Each squirrel had a name and it wasn’t long before individual personalities and talents emerged. “All of them are capable of learning, but some are naturally better at certain things than others,” says Alexander. “We found that some of them had no interest at all in picking up the nut, while others, once they had it, refused to let it go. Those that didn’t lend themselves to being ‘good nut squirrels’ were moved to a second group, being trained to run across the floor toward Veruca. Our smartest squirrels do the nut gag.”
There was a limit to what the real squirrels could do, by their nature or in deference to the potential danger of a scene. In those cases, animatronic or CG troops were called in.
“Tim wanted to use live squirrels as much as possible,” notes Nick Davis. “But some actions they are just not physically able to do, for example, throwing nuts over their shoulders. Physiologically, their bodies don’t work that way. Our job was to make the CGI squirrels as realistic as possible, to interact with humans in a kind of anthropomorphic way and yet remain absolutely true to their animal nature. Squirrels have a unique dynamic energy and that’s what attracted Tim.

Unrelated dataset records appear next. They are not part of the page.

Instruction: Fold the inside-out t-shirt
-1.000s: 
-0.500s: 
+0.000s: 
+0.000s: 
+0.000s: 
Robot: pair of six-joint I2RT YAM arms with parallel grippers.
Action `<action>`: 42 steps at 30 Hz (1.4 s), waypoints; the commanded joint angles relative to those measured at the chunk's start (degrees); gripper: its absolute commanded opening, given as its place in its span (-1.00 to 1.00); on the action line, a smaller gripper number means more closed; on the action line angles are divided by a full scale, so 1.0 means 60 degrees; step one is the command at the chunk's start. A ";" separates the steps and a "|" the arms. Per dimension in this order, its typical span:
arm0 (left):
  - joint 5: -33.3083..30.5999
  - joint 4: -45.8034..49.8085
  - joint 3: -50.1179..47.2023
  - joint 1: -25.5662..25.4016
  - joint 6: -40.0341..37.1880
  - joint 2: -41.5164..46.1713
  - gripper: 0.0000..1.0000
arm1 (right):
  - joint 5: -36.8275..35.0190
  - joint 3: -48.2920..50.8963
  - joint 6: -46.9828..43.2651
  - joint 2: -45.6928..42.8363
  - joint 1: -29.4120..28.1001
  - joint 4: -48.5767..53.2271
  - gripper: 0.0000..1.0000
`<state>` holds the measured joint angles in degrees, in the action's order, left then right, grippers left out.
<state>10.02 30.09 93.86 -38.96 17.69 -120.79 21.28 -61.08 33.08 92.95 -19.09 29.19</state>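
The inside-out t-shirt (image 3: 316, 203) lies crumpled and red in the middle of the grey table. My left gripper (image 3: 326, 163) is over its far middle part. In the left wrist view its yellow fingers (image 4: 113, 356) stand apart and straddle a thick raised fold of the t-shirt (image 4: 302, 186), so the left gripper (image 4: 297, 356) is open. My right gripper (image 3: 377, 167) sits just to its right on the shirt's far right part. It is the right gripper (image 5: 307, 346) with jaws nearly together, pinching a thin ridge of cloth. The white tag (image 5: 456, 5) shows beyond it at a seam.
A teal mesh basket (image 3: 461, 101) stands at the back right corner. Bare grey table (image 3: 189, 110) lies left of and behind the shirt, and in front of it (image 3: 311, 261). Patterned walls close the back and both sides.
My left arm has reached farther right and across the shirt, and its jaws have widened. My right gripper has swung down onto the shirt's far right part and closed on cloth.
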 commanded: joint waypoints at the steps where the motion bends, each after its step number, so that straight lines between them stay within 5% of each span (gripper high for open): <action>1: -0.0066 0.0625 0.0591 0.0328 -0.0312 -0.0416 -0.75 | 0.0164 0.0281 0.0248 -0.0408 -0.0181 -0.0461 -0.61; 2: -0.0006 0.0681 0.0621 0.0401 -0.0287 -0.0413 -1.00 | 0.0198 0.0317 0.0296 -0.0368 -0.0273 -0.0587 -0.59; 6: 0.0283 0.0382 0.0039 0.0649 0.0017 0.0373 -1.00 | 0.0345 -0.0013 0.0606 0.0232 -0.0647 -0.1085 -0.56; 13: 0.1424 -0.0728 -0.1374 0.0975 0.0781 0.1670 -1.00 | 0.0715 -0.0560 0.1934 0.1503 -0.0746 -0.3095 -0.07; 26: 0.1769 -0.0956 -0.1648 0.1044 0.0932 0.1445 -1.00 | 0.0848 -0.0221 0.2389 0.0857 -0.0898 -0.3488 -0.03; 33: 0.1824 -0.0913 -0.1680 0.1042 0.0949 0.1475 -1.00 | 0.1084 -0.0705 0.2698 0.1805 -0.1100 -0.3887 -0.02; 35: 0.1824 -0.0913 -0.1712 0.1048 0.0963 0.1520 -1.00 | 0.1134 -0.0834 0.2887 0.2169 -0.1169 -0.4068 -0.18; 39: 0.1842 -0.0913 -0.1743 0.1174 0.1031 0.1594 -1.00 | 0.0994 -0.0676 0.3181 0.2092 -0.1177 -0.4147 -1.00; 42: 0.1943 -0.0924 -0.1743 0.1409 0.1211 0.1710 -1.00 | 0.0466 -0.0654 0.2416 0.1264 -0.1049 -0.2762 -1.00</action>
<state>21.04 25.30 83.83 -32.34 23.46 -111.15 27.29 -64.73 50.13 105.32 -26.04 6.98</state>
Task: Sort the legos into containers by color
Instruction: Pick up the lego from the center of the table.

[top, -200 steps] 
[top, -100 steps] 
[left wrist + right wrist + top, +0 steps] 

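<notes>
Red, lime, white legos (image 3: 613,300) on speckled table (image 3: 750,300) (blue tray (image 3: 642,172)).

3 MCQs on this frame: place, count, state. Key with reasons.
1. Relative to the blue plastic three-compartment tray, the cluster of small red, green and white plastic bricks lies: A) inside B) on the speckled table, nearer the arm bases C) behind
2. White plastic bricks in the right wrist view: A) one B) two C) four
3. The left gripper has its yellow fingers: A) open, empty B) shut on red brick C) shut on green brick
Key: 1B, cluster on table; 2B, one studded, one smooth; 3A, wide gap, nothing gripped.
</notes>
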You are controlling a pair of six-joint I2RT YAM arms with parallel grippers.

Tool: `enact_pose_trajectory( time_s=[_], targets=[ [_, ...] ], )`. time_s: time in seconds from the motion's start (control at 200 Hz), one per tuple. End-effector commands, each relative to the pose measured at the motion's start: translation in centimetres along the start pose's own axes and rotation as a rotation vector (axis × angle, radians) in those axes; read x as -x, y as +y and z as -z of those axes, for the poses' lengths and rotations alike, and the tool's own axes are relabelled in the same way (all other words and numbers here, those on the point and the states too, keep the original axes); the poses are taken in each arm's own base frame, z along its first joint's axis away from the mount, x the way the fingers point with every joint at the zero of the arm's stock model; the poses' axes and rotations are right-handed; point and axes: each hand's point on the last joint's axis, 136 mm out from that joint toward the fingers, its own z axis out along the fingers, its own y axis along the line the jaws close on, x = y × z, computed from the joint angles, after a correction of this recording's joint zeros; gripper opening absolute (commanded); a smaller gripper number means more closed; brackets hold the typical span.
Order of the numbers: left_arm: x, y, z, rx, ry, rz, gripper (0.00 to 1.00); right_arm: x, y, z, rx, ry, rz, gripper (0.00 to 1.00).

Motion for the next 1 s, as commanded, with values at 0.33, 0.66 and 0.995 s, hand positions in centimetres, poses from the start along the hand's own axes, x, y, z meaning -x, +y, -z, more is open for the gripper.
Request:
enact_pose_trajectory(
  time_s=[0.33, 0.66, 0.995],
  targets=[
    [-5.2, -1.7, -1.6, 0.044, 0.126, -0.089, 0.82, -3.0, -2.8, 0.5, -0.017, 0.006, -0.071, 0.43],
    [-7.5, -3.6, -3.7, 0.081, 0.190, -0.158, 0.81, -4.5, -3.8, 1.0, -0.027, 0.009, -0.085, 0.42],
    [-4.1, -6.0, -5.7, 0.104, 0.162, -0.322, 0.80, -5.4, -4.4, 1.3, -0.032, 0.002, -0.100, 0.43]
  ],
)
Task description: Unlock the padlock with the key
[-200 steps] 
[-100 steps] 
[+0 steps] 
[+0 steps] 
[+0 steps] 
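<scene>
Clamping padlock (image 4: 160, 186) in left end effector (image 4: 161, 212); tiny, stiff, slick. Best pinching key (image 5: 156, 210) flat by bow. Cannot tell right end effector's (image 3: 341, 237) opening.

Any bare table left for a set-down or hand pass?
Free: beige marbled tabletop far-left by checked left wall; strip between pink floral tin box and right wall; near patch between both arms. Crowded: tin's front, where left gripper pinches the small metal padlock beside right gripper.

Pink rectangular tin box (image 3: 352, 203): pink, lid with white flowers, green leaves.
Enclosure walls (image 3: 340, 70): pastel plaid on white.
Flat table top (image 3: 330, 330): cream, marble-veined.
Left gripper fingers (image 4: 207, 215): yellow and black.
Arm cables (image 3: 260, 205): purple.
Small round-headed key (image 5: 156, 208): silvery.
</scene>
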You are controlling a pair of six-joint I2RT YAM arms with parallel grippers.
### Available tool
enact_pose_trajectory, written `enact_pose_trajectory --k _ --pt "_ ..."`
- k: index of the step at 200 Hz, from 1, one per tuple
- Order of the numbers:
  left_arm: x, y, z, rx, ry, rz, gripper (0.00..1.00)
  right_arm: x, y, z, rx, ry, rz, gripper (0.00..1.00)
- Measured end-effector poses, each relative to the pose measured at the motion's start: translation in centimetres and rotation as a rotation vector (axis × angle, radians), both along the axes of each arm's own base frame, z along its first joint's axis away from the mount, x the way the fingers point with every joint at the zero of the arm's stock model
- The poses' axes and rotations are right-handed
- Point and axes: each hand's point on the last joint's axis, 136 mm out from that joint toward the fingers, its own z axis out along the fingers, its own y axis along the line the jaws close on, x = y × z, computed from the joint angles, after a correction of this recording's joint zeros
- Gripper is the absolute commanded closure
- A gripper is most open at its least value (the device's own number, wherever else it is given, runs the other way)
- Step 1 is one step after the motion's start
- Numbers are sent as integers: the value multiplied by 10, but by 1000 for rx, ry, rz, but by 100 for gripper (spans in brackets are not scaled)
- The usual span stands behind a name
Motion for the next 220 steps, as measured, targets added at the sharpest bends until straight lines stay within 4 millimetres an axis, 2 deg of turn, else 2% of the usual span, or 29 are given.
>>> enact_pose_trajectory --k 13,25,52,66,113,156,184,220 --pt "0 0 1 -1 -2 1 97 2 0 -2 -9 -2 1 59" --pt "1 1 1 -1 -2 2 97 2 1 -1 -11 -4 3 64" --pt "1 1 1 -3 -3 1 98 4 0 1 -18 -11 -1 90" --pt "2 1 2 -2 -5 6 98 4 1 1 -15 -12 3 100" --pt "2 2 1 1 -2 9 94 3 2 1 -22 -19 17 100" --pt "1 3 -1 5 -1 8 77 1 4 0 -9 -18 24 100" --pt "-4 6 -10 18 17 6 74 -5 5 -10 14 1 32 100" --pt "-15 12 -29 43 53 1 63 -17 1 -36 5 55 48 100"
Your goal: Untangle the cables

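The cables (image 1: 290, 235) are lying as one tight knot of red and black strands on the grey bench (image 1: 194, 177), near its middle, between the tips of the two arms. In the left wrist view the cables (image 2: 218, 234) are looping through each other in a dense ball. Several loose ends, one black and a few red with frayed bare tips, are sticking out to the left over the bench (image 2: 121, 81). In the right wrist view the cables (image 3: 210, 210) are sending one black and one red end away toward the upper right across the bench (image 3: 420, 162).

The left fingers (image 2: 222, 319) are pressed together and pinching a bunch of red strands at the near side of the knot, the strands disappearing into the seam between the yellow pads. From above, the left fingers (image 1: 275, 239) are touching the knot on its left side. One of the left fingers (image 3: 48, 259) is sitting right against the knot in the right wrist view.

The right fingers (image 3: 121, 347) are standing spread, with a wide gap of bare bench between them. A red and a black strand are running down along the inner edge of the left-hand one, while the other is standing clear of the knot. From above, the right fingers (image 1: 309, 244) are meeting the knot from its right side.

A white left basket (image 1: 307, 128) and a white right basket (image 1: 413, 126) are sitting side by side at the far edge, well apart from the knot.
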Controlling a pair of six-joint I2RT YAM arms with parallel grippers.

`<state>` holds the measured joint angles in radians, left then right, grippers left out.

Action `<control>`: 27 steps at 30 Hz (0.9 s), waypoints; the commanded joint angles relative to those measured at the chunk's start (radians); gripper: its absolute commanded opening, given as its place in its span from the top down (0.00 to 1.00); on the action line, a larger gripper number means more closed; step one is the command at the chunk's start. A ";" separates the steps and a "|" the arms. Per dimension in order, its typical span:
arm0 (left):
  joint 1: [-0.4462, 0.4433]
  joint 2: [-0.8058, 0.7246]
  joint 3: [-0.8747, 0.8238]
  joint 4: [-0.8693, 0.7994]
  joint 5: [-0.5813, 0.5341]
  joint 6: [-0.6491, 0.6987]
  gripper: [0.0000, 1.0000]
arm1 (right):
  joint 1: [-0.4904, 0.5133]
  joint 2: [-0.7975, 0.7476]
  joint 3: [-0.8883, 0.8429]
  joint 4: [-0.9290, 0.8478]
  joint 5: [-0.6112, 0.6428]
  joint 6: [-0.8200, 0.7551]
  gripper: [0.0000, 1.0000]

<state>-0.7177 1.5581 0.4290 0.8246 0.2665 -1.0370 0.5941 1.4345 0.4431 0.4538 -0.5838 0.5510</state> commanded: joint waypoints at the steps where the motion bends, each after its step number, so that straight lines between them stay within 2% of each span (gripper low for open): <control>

He didn’t want to shoot in high-speed or interfere in any way with that natural edge, that intensity and speed that’s utterly charming and can be a bit unnerving.”
Jon Thum, Visual Effects Supervisor for Framestore-CFC, came aboard to lend his expertise to the squirrel action, eventually contributing 88 VFX shots to the mix, “multiplying the real squirrels in about 15 shots as well as the much harder task of creating squirrels from scratch for another 64. Some shots of the squirrels on stools, turning their heads, had to be CG, and once they are on the floor they are mostly CG shots.”
Multiplication meant capturing the animals performing on cue, one at a time, and joining the images to present the group in unison. For example, where the squirrels are meant to jump from their stools en masse and run toward Veruca, Thum explains, “they could jump, but not all at the same time. So we had to shoot each squirrel alone, jumping off its stool, and then synchronize them into one shot.”
To create the virtual squirrels, Thum’s team “took loads of reference footage of the real thing. We had them running, jumping, shelling nuts, tugging at bits of fabric. Animation cycles were built based on this reference to use in all the shots, then for any ‘hero’ squirrels the animators would go in and keyframe that squirrel individually. In some shots our job was to animate actions the animals could not do, like tap Veruca on the head, but the movements you see them doing right before and after that are referenced from real squirrels.”